▶ DIRECTIONS: Which lines in the data below contain the word "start"? Return each of them.

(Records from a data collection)
»»

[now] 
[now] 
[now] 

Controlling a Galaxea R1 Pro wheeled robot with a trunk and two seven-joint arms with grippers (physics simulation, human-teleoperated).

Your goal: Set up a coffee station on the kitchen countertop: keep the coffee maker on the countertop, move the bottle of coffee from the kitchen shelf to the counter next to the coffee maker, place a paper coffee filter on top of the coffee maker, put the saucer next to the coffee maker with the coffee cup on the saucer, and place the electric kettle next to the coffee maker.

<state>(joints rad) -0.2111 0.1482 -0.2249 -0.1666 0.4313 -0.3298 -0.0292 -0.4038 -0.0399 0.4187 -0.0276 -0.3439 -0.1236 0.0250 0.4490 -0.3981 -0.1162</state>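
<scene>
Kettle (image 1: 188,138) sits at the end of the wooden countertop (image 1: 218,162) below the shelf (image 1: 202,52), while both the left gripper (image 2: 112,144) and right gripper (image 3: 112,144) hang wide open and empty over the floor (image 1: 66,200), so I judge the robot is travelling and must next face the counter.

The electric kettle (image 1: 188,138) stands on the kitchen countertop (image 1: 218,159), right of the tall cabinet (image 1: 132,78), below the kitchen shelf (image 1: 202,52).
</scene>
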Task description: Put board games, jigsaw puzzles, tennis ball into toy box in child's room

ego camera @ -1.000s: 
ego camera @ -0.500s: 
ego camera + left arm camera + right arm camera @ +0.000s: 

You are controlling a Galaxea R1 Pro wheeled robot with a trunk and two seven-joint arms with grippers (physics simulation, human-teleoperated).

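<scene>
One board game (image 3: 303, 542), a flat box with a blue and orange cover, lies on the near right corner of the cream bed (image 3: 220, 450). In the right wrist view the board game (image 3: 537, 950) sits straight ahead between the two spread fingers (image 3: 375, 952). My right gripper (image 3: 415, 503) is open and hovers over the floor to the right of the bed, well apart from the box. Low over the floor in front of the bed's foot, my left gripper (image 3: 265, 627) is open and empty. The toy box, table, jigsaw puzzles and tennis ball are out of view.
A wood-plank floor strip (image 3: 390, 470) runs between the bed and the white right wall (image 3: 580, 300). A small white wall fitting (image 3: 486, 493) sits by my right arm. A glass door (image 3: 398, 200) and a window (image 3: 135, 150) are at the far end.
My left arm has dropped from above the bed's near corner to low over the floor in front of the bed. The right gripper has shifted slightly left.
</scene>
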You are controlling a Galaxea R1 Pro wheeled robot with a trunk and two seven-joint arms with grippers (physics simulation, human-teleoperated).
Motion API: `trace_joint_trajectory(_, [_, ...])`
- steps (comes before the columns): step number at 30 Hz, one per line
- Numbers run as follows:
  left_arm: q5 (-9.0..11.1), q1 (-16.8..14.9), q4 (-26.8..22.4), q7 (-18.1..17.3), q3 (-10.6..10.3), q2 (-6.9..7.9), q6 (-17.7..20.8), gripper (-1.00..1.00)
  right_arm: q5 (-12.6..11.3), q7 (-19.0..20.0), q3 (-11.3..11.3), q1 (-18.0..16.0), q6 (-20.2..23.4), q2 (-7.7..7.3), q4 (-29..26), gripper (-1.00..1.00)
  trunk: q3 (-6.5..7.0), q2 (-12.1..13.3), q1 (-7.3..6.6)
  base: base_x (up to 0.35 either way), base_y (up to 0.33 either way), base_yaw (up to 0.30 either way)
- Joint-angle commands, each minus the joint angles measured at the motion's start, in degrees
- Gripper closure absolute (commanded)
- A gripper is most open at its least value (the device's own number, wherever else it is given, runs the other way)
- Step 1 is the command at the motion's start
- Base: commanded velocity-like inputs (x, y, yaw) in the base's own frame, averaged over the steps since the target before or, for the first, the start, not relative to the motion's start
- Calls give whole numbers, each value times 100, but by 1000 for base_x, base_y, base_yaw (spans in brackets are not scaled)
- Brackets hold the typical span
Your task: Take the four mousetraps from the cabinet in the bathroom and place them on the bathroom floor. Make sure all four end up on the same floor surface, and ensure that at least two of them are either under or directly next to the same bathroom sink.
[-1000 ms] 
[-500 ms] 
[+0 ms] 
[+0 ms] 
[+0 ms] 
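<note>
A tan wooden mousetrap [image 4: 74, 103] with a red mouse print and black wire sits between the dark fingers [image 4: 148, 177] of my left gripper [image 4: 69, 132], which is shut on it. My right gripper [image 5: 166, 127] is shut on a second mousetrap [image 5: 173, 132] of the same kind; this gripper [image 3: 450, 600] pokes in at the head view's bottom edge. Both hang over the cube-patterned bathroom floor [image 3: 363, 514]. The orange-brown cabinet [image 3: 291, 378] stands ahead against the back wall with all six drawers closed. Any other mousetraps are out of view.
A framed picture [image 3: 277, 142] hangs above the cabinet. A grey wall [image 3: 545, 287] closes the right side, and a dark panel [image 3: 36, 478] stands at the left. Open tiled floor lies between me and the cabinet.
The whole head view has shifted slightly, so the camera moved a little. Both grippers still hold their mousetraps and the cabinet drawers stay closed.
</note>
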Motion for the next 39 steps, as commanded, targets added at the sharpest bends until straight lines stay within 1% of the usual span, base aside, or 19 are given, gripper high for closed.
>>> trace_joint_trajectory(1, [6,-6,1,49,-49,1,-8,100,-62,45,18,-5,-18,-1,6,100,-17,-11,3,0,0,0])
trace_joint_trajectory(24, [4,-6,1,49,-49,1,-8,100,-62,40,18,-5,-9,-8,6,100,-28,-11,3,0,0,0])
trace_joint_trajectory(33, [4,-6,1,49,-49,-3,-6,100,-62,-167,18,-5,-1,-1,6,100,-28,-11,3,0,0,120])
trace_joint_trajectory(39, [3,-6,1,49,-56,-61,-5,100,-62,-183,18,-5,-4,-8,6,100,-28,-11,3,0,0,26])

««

▶ TASK RESPONSE:
- Joint-angle commands, each minus the joint angles measured at the motion's start, in degrees
- Step 1 is the command at the motion's start
- Base: commanded velocity-like inputs (x, y, yaw) in the base's own frame, averaged over the steps since the target before or, for the first, the start, not relative to the motion's start

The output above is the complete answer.